Tuesday, December 25, 2007

Intermittent or periodic form

We are including this third form because it is relatively common. The onset of the disorder occurs fairly rapidly; in just a few weeks, and for no apparent reason, patients exhibit serious symptoms which last for weeks or months. Then, suddenly, the symptoms disappear and patients think they are cured. They go back to work, and resume a normal lifestyle. This period of remission may last for several months, or even years; then once again, patients undergo another crisis, with little or no warning beforehand. Or the illness may be periodic, in which case patients usually suffer through a crisis stage once or twice a year.

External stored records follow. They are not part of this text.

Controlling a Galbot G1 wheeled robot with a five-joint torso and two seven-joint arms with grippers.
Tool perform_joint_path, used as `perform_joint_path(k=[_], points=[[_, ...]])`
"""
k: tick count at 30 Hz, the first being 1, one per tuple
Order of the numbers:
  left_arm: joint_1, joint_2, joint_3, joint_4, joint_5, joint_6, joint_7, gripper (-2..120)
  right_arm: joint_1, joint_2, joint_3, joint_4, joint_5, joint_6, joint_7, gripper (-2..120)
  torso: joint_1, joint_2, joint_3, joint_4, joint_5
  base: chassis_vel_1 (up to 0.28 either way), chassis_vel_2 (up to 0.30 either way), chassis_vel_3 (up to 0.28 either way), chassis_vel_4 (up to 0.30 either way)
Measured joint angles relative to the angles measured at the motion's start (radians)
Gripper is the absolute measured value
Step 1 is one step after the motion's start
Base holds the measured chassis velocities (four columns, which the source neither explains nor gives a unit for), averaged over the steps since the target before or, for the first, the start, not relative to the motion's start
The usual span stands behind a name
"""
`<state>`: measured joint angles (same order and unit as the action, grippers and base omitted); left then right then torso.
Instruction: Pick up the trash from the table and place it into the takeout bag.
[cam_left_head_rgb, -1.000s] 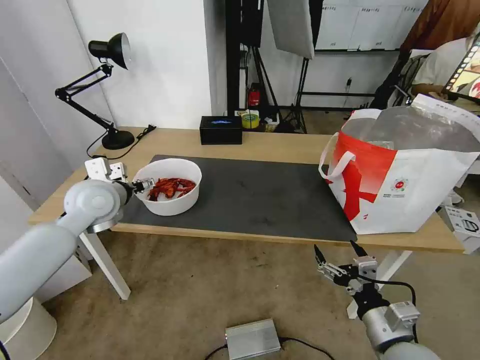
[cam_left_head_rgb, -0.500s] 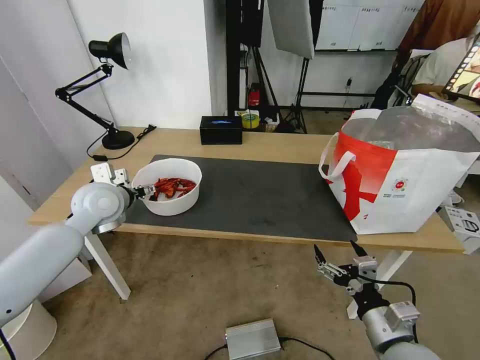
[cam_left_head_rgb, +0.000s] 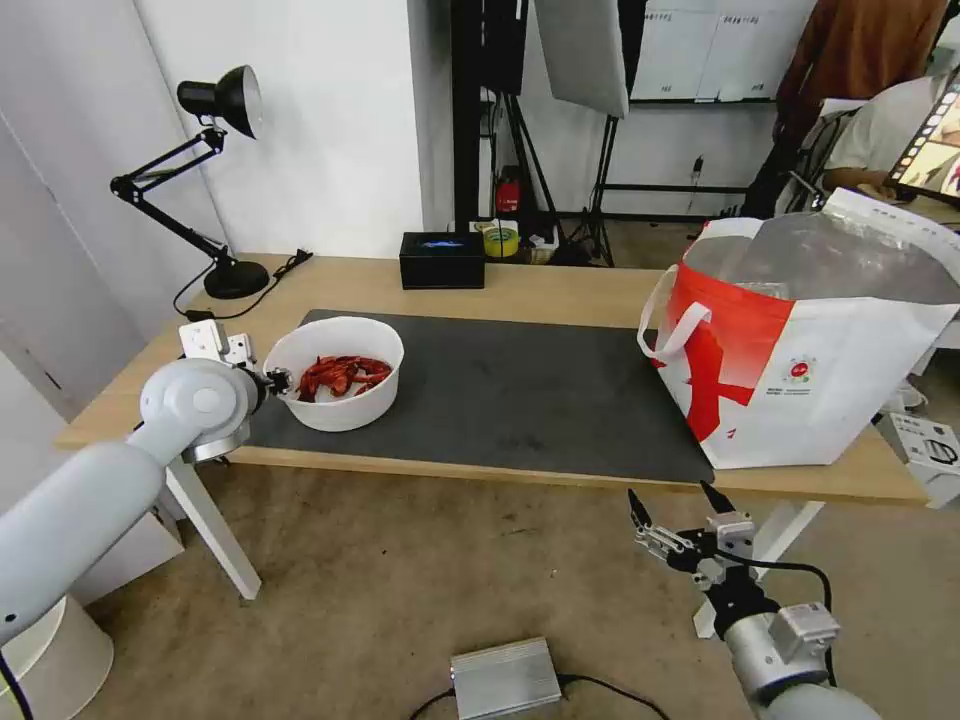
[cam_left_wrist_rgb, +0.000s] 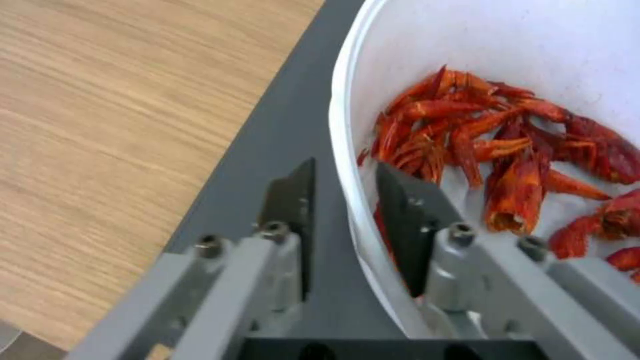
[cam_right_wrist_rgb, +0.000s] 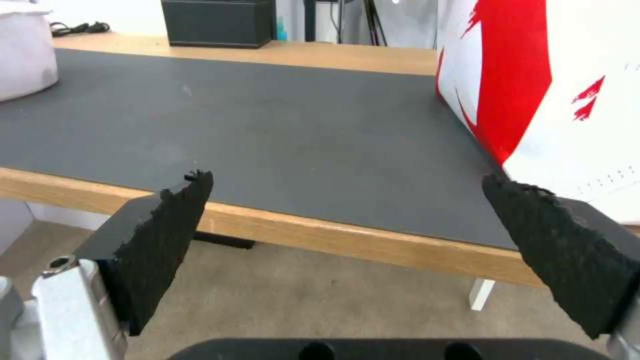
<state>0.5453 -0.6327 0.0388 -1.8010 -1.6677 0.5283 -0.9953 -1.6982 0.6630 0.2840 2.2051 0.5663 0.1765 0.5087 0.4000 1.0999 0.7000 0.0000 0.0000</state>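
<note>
The trash in view is a white round bowl (cam_left_head_rgb: 335, 405) (cam_left_wrist_rgb: 480, 45) holding red crayfish shells (cam_left_head_rgb: 341, 374) (cam_left_wrist_rgb: 507, 150), standing on the left end of the dark mat (cam_left_head_rgb: 520, 390) on the table (cam_left_head_rgb: 560, 287). My left gripper (cam_left_head_rgb: 275, 379) (cam_left_wrist_rgb: 347, 165) is shut on the bowl's near-left rim, one finger inside the wall and one outside. The takeout bag (cam_left_head_rgb: 810, 380) (cam_right_wrist_rgb: 533, 75) stands open at the table's right end. My right gripper (cam_left_head_rgb: 670, 495) (cam_right_wrist_rgb: 345, 177) hangs open below the table's front edge, near the bag, holding nothing.
A black desk lamp (cam_left_head_rgb: 215, 100) stands at the back left corner and a black tissue box (cam_left_head_rgb: 442, 260) (cam_right_wrist_rgb: 217, 22) at the back middle. A metal box with a cable (cam_left_head_rgb: 505, 678) lies on the floor in front. A white table leg (cam_left_head_rgb: 210, 530) is under the left end.
My left gripper has drawn back a little from inside the bowl to its left rim. The bowl, the bag and the right arm have stayed put.
</note>
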Motion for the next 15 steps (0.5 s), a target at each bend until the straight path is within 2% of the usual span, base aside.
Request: perform_joint_path(k=[6, 7, 15], points=[[0.001, 0.005, 0.0, -0.002, -0.002, 0.0, 0.0, 7, 0.0, 0.0, 0.0, 0.0, 0.0, 0.0, 0.0, 100, 0.0, 0.0, 0.0, 0.0, 0.0, 0.0, 0.0, 0.0, 0.0], [0.0, 0.005, 0.001, -0.001, -0.003, 0.0, 0.0, 0, 0.0, 0.0, 0.0, 0.0, 0.0, 0.0, 0.0, 100, 0.0, 0.0, 0.0, 0.0, 0.0, 0.0, 0.0, 0.0, 0.0], [-0.004, 0.014, -0.004, -0.005, -0.007, 0.001, 0.0, 0, 0.0, 0.0, 0.0, 0.0, 0.0, 0.0, 0.0, 100, 0.0, 0.0, 0.0, 0.0001, -0.0001, 0.0, 0.0, 0.0, 0.0]])
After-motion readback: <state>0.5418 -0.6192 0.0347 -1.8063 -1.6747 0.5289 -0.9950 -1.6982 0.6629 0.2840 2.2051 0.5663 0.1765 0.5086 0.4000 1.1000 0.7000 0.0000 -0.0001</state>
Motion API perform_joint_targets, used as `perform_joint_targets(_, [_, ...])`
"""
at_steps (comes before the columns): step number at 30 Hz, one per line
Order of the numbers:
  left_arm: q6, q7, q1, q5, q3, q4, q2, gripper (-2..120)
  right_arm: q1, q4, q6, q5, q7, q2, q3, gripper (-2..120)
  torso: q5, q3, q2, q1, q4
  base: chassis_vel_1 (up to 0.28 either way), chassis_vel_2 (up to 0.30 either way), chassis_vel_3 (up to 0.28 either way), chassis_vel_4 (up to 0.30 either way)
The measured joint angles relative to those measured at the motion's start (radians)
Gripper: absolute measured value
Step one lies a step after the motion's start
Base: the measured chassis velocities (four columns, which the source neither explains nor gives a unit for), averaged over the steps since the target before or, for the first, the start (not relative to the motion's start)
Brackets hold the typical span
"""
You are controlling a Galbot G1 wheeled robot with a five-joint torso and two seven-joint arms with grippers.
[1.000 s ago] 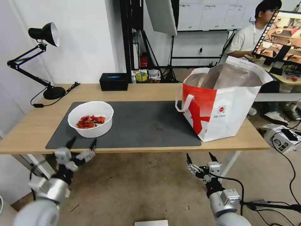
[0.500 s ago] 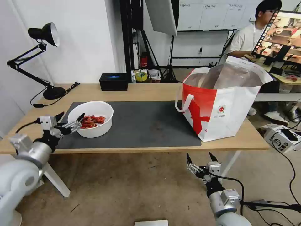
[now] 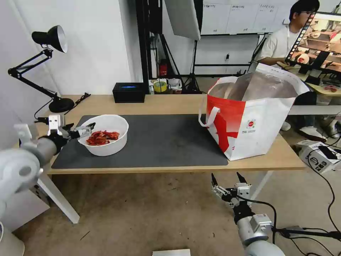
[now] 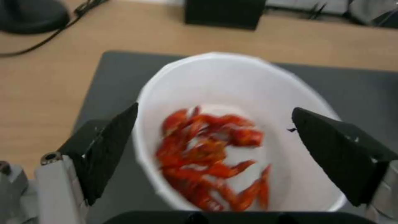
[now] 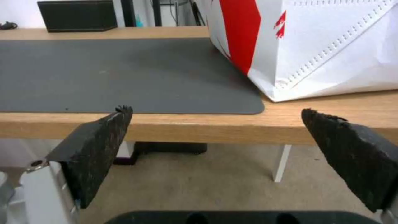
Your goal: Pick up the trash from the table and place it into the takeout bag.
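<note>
Rising from below the surface (image 3: 170, 105) to the white bowl (image 3: 103, 134) of red scraps on its dark mat, the left gripper (image 3: 79, 130) now spreads released at the rim, so a grasp seems near, while the right gripper (image 3: 226, 178) waits open under the takeout bag (image 3: 250, 119).

left end effector (image 3: 81, 128) rose — now spread at white bowl (image 3: 106, 142) rim
</note>
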Motion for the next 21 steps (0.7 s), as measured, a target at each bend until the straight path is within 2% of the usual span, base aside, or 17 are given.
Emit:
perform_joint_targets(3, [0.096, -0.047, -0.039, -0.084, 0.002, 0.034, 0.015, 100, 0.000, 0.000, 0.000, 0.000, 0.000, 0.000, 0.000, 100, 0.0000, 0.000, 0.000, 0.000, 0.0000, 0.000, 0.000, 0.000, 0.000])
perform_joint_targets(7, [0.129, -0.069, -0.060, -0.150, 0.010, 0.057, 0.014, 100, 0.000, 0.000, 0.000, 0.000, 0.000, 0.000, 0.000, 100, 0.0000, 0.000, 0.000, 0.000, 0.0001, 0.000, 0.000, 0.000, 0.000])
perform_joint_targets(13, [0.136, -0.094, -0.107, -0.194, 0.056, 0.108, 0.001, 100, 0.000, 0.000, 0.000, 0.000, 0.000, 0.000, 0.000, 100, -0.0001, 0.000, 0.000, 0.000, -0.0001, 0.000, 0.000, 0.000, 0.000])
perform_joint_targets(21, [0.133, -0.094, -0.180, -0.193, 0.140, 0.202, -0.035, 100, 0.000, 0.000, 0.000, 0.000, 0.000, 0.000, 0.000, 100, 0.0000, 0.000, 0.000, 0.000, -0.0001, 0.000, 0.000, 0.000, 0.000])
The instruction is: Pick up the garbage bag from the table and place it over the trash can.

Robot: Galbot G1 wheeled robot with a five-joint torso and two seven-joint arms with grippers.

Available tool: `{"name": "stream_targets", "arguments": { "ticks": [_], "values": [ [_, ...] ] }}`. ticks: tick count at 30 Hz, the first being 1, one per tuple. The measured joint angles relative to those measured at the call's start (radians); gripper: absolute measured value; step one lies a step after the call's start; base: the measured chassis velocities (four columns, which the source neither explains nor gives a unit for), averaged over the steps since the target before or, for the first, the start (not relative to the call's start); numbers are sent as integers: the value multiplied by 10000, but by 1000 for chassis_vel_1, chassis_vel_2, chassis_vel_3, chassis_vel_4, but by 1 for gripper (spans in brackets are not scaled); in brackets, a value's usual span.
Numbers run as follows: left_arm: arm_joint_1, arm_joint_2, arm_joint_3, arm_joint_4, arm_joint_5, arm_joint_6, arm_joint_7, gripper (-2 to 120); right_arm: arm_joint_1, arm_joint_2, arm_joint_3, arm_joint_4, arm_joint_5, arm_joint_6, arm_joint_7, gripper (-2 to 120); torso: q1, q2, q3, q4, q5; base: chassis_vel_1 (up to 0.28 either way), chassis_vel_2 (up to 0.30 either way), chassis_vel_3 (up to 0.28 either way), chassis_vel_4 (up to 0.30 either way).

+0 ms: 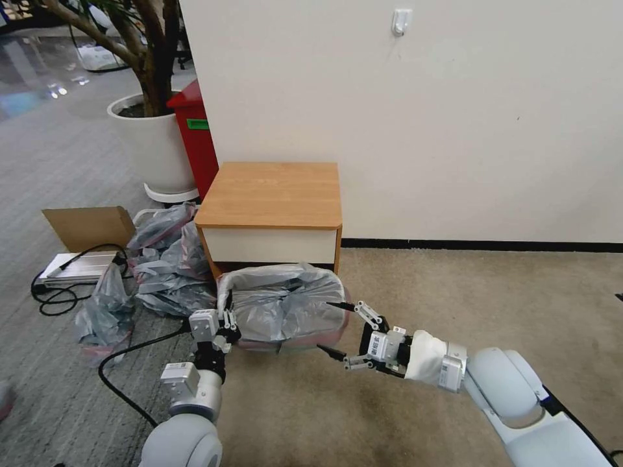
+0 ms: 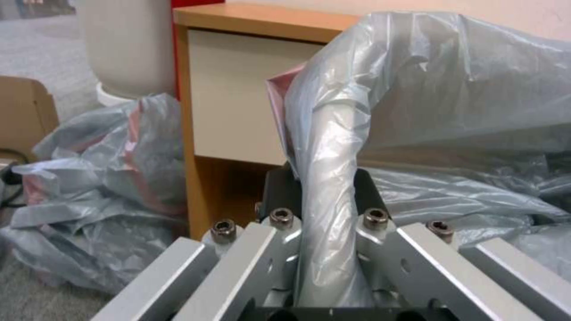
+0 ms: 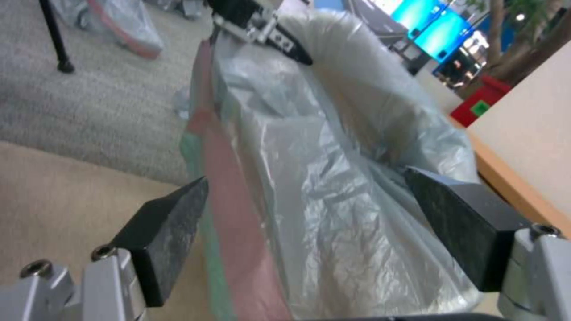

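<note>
The bag (image 1: 282, 308) is draped over the can (image 1: 295, 342), which stands on the carpet right in front of the table (image 1: 272, 194); the grey film covers the can's mouth and its pink rim band hangs down the outside, so little of the can itself shows. My left gripper (image 1: 227, 322) is at the can's left end, its fingers closed tight on a gathered fold of the bag at the rim; from my left wrist that fold (image 2: 333, 178) runs up between the two black pads (image 2: 369, 187) and billows out above them. My right gripper (image 1: 336, 329) is at the can's right end, jaws spread wide and holding nothing. From my right wrist, the covered end of the can (image 3: 309, 214) lies between my two black fingertips (image 3: 172, 232), with the pink band running close past one of them; I cannot tell whether either tip touches the film. A heap of spare bags (image 1: 162, 259) lies on the floor left of the table.
</note>
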Motion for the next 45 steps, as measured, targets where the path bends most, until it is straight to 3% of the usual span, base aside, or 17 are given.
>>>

The sudden return to health, so convincing to patients and the people close to them, is more apparent than real since, when carefully examining patients during their periods of remission, I have always observed them to be mentally overexcited, a state which cannot last indefinitely and which must, sooner or later, depending on its intensity, bring on another relapse. The prognosis for such intermittent cases, despite their return to health, is no better than for patients suffering from the essential form of the disorder.

These three forms, so different in terms of their causes, beginnings and development, are not really so dissimilar if they are considered from the point of view of defective control. In its essential form, we clearly find the presence of an inhibition of the development of this faculty. In other cases, the problem is the instability of control. Therefore,
the three forms are the result of nothing more than varying degrees of insufficient control. As for their prognosis, it is obvious that total inhibition of the development of control makes a cure much more difficult to achieve.

No longer is it a question of rediscovering a faculty which has been suspended by shock or fatigue. The faculty must, in a sense, be created from scratch, and this requires long months of struggle and perseverance on the part of patients and their therapists. Instability in its intermittent form should be easier to cure; but here another factor comes into play -patients do not willingly submit to rigorous treatment since they know that they will recover without making any effort, if they just wait long enough. However, what they are not aware of is that their recovery is only artificial, and a relapse
can be very dangerous, and even fatal.